START Information

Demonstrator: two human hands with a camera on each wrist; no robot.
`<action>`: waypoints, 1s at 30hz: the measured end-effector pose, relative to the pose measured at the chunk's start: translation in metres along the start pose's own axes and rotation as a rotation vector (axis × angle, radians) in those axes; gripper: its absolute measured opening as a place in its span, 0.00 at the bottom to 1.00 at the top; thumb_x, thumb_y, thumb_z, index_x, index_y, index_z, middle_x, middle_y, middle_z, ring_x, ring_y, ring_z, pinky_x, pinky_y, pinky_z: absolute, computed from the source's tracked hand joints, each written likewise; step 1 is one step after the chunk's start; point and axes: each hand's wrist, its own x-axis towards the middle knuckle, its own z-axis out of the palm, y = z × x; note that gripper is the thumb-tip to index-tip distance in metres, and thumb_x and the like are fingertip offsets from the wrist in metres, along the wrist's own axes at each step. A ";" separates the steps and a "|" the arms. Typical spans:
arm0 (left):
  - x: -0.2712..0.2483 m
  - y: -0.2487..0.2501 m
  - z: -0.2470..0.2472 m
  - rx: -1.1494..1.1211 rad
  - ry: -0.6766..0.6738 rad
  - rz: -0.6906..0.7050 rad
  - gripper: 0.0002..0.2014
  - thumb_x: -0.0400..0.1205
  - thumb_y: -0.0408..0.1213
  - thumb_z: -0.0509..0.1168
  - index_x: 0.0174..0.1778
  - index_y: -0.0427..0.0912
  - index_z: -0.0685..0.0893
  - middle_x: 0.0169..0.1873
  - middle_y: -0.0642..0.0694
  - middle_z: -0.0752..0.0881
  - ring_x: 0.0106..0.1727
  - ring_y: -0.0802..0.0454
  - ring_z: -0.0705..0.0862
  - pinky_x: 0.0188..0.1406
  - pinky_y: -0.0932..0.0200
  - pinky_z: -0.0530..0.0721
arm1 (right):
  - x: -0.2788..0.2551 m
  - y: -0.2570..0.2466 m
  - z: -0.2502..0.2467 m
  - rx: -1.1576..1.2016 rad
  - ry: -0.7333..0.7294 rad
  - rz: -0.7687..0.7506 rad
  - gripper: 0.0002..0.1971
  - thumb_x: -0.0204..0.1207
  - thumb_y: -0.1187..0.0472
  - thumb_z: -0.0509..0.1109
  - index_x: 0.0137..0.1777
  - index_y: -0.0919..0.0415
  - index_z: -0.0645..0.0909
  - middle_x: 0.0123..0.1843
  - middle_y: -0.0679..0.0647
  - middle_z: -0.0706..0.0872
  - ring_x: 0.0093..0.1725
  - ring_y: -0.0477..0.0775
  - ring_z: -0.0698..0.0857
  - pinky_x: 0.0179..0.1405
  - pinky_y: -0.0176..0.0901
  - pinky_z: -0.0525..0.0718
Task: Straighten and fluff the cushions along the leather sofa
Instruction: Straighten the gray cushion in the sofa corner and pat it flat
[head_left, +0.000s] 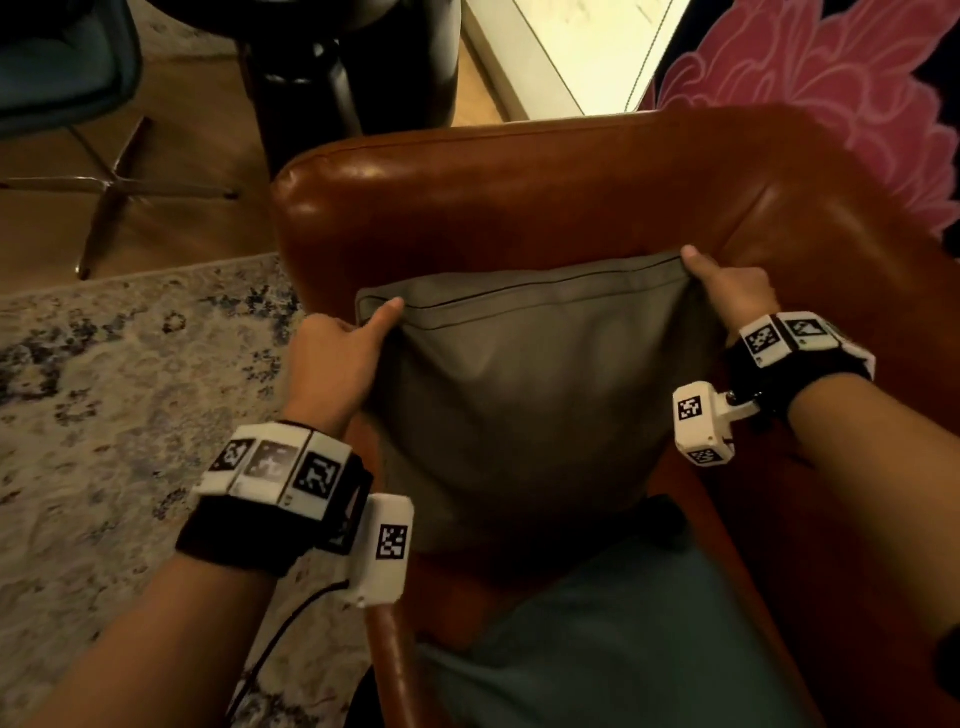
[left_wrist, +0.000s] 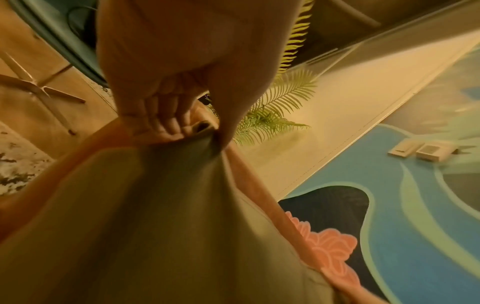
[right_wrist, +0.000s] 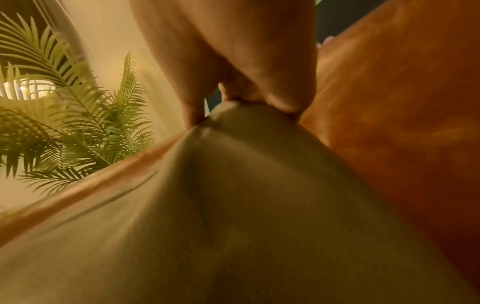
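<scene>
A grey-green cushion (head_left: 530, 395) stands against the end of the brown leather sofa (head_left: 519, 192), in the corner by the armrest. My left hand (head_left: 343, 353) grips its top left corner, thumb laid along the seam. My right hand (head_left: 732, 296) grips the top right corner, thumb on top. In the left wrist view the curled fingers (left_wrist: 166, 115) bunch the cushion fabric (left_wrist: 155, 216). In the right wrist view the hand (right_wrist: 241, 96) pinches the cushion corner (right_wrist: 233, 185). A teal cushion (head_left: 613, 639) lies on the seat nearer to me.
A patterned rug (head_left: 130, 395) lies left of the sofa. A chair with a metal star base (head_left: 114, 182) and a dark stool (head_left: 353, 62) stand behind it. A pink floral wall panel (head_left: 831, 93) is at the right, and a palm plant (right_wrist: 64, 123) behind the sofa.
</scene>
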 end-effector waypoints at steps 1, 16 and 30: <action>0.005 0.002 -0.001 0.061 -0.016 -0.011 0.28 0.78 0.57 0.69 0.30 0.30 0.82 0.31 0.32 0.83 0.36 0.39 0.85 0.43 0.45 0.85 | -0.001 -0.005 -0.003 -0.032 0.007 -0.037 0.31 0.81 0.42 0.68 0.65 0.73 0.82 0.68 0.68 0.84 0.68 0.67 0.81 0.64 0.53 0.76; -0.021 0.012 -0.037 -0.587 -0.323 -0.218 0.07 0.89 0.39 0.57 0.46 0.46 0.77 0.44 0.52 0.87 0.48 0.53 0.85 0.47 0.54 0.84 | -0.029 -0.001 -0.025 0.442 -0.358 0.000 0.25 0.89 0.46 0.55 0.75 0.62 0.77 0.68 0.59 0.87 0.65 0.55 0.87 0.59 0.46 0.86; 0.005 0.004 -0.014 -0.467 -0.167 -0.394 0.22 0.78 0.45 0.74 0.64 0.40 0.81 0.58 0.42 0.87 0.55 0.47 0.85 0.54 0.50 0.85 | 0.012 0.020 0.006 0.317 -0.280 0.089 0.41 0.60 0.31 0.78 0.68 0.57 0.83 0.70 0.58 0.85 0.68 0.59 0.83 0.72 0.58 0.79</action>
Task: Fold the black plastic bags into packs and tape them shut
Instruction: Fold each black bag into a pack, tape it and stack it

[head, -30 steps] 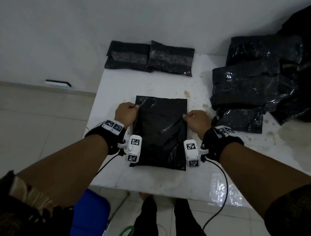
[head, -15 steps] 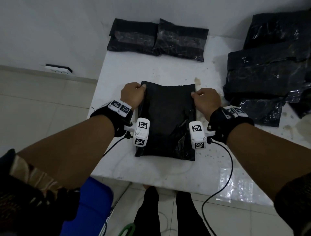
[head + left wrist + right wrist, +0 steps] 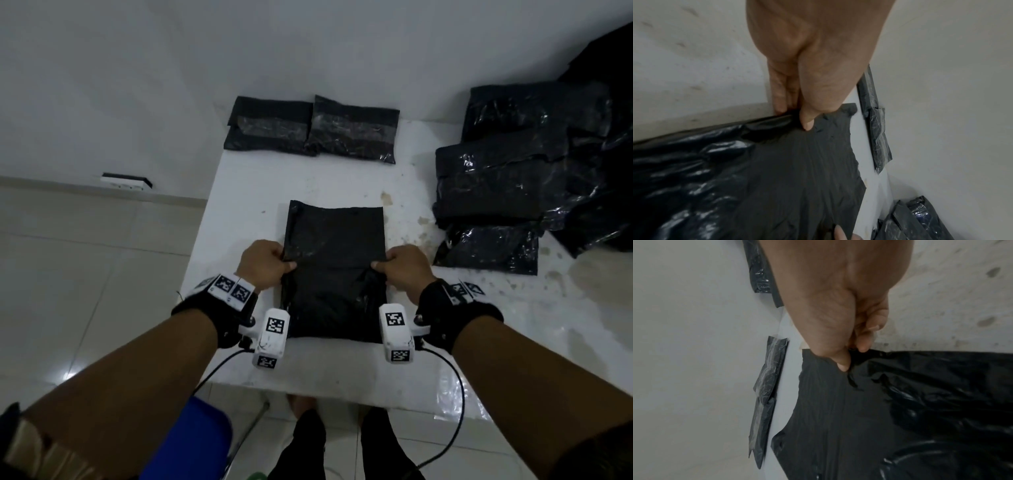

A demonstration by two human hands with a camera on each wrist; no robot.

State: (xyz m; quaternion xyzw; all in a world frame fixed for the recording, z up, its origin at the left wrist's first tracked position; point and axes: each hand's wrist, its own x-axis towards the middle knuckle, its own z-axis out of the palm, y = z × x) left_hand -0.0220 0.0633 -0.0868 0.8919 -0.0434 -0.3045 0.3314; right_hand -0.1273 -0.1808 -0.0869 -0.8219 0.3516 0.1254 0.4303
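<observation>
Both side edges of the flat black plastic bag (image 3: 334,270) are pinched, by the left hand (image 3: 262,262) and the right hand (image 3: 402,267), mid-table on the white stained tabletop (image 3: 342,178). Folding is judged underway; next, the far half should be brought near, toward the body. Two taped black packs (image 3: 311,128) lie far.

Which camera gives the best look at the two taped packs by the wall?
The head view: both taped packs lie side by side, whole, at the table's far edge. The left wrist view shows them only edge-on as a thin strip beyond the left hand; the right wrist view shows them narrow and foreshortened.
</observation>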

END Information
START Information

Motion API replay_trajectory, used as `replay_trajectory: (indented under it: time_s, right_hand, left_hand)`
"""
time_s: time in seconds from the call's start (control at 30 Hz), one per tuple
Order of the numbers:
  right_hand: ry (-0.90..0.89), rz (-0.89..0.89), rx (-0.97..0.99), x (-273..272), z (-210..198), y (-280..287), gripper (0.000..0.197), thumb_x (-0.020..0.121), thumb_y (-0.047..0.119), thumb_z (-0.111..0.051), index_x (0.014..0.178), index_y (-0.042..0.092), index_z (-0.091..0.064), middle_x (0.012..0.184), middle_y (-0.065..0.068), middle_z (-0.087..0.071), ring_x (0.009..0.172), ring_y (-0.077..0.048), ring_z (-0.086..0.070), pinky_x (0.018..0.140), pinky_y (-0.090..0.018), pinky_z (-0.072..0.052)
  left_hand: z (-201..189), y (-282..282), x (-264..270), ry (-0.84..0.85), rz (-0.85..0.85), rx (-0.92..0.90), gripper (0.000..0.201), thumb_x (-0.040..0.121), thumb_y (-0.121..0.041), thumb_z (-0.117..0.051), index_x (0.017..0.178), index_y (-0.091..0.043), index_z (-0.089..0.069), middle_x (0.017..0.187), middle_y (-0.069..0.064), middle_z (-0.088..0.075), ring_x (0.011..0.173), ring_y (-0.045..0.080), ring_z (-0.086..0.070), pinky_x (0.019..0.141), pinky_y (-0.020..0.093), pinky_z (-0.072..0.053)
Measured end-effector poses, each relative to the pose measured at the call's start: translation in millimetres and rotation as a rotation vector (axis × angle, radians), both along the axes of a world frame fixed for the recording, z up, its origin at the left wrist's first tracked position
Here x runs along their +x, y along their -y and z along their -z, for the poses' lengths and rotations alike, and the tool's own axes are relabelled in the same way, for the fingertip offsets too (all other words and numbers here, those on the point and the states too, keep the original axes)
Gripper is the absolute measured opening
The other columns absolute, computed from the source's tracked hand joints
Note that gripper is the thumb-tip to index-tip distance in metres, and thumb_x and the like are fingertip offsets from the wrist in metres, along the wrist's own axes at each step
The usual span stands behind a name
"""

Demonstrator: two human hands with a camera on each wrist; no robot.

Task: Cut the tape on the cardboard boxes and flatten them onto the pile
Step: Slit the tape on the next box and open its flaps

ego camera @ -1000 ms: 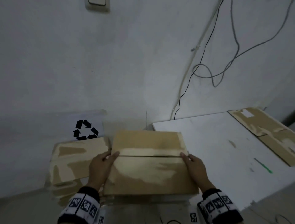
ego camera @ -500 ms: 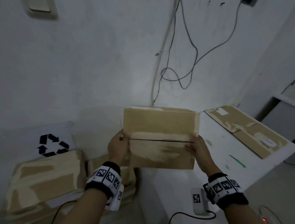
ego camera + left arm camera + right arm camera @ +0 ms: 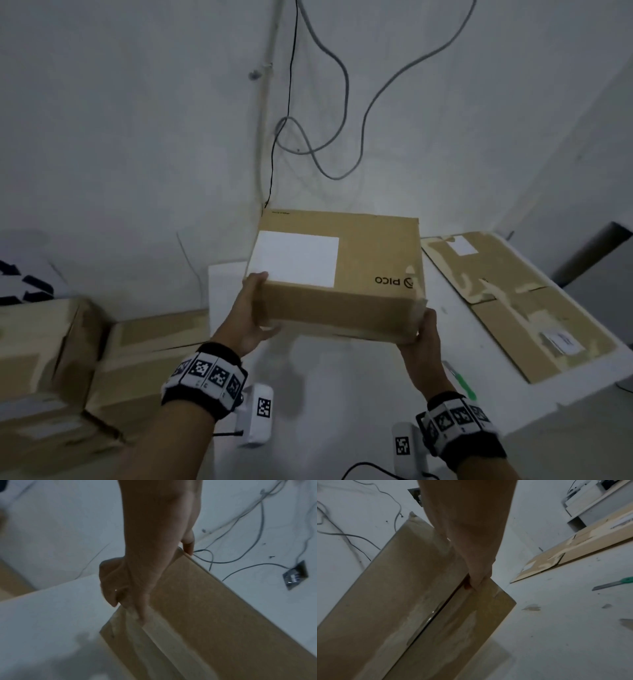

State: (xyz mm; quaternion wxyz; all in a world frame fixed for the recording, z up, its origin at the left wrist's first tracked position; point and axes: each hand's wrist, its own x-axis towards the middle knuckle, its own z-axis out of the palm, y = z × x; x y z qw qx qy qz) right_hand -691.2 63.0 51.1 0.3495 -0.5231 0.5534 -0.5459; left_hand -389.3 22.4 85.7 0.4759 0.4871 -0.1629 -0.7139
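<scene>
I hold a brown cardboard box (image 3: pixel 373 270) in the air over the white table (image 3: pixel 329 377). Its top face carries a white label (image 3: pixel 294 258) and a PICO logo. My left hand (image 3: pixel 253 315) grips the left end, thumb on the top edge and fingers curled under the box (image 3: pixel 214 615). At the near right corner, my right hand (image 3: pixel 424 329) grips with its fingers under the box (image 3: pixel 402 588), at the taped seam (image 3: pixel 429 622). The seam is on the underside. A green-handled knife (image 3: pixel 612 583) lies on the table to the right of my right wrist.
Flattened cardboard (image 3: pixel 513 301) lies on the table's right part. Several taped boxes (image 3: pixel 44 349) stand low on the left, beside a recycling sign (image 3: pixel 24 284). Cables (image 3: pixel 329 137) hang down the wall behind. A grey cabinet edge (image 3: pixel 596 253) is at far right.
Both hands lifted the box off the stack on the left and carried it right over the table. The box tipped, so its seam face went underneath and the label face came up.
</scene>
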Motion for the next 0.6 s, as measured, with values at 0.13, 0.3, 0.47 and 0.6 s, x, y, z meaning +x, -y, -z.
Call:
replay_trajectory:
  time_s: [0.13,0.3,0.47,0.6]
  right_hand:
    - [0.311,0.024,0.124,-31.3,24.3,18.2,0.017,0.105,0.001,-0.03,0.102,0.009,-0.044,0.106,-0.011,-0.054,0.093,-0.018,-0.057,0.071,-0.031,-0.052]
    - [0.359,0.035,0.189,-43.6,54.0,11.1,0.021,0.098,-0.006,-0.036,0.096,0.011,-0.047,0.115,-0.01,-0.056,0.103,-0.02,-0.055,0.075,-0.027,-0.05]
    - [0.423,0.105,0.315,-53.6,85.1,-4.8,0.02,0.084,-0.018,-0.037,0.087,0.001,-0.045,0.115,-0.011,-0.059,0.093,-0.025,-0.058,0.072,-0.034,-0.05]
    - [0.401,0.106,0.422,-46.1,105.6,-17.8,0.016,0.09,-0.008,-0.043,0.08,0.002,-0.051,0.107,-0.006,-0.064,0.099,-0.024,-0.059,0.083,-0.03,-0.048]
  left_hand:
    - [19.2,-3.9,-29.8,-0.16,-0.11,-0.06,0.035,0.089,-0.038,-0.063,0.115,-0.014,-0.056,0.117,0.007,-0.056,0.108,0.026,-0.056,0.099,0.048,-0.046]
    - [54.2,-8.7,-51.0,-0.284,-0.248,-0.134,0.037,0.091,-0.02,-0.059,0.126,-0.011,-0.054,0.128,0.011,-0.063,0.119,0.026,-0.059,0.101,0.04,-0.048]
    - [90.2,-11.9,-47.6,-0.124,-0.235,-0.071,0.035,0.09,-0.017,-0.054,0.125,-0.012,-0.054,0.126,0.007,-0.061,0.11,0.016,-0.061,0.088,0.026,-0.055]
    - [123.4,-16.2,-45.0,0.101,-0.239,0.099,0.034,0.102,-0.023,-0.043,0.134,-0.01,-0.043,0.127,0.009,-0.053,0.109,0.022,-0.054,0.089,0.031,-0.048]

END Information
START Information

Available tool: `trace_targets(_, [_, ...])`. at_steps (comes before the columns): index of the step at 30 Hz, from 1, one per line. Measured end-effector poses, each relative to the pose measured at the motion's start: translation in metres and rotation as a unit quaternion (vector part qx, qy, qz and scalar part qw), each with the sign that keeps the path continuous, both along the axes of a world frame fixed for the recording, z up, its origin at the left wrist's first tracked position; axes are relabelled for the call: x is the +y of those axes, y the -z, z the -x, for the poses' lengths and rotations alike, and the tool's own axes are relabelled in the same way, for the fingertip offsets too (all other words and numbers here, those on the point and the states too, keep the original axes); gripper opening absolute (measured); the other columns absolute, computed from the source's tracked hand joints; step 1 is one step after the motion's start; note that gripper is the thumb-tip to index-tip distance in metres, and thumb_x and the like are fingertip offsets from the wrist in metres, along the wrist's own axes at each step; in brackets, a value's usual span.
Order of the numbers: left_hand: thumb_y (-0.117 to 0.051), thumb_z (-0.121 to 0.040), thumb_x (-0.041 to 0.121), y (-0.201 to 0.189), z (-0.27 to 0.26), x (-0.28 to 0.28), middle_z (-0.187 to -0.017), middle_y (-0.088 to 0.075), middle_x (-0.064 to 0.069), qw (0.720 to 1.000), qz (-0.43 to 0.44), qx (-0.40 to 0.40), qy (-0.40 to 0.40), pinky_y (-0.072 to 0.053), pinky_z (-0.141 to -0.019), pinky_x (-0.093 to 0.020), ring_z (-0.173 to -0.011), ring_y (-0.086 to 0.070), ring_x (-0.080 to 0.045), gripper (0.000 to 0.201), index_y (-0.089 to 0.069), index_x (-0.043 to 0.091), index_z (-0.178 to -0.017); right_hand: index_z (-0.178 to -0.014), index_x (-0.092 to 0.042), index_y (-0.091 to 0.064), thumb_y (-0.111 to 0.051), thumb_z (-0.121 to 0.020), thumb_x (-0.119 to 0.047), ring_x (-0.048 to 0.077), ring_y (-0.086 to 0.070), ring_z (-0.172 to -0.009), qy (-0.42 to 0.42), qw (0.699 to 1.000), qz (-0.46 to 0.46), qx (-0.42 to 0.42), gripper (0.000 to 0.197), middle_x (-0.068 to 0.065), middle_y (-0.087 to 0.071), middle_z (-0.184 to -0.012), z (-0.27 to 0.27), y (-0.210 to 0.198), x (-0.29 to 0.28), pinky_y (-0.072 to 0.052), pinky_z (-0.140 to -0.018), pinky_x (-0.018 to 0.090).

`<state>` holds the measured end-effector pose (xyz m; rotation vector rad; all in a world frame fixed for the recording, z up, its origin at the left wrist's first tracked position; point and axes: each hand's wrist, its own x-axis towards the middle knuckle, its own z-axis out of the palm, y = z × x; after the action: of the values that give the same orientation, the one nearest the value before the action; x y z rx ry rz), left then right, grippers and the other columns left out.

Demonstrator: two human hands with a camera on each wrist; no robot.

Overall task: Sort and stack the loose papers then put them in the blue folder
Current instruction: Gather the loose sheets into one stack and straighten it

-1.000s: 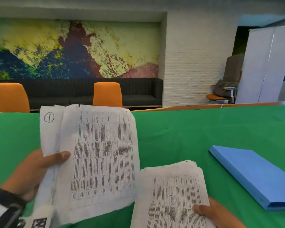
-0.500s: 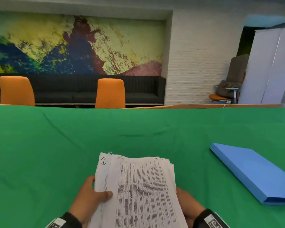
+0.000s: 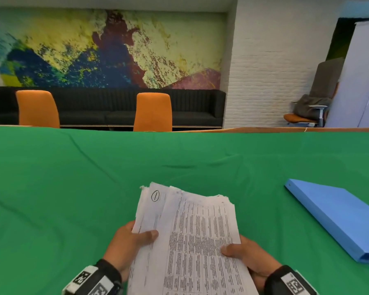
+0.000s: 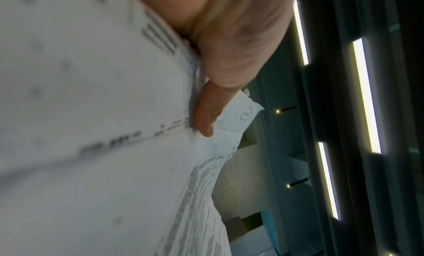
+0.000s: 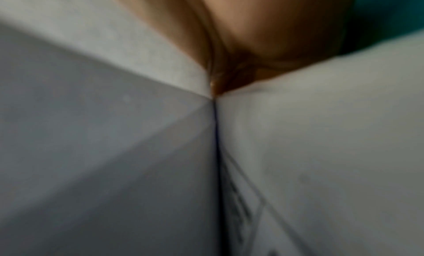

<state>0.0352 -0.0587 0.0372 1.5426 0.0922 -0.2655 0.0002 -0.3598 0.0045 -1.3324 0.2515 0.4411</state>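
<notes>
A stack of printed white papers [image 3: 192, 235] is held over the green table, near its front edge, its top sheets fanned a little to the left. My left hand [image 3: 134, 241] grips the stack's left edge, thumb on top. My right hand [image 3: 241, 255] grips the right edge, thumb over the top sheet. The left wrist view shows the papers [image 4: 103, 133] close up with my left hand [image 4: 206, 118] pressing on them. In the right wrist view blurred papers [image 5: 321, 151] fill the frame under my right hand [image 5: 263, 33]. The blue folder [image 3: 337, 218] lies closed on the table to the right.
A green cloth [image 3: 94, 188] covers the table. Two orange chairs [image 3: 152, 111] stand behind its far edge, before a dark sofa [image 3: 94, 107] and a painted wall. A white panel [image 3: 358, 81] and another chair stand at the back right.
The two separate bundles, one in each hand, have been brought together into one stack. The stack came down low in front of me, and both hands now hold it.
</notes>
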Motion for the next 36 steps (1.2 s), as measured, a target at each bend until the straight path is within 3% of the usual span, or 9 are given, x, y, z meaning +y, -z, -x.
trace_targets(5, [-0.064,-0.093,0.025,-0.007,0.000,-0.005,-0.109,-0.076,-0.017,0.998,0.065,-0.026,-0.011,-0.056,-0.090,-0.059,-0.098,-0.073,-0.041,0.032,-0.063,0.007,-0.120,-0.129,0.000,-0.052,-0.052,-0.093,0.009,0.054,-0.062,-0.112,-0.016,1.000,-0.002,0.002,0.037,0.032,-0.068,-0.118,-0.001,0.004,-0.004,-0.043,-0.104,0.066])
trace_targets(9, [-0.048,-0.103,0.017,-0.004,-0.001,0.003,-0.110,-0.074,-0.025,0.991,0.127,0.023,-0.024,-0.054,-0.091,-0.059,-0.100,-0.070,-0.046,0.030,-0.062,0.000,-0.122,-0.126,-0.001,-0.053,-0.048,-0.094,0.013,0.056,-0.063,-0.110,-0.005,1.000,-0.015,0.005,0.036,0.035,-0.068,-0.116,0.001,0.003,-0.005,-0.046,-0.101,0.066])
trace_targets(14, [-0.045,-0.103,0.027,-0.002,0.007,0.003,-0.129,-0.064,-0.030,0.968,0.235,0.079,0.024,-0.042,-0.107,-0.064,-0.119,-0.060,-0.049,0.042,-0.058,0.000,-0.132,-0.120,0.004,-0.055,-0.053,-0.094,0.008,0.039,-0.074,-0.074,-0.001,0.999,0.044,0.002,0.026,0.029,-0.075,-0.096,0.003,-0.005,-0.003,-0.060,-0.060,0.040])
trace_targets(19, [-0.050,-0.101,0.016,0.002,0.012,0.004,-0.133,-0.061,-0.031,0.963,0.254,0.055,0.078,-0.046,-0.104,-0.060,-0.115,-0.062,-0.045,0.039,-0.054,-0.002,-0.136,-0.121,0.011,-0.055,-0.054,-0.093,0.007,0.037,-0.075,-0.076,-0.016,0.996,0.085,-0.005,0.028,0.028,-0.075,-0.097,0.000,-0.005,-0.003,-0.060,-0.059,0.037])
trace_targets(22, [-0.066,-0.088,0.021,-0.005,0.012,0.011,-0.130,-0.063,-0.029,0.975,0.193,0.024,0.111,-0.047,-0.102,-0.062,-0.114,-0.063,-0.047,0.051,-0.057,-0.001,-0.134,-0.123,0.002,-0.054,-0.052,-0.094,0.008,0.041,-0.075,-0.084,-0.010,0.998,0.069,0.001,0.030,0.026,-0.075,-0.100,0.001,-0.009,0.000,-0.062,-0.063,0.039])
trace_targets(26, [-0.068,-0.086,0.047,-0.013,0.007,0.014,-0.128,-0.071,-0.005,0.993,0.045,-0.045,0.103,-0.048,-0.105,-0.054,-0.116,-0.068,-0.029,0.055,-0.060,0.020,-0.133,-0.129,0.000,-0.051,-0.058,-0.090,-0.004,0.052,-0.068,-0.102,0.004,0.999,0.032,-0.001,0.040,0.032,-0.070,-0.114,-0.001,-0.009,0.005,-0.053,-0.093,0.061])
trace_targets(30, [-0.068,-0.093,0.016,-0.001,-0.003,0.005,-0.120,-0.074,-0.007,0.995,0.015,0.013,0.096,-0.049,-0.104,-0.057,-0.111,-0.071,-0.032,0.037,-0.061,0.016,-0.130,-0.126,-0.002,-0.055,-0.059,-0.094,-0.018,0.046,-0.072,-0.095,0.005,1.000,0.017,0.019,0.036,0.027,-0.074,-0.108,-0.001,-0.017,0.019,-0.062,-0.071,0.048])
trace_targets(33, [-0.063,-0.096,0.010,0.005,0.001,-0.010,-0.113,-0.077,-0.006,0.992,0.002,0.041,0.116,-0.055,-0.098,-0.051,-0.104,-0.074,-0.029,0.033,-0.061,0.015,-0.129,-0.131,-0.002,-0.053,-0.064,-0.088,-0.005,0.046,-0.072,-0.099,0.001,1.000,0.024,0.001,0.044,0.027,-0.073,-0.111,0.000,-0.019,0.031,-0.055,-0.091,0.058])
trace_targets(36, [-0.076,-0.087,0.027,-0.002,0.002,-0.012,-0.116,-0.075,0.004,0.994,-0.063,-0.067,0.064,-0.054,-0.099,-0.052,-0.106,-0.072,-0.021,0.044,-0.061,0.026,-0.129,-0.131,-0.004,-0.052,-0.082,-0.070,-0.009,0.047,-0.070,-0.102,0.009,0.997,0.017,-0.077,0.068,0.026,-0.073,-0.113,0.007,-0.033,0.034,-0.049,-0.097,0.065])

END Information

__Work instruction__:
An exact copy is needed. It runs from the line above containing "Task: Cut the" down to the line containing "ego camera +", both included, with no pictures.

__Answer box__:
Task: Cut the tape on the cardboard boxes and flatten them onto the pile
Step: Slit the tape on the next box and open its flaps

ego camera @ -1000 ms: 
ego camera @ -500 ms: 
ego camera + left arm camera + right arm camera @ +0 ms: 

No additional response is needed to complete this exercise.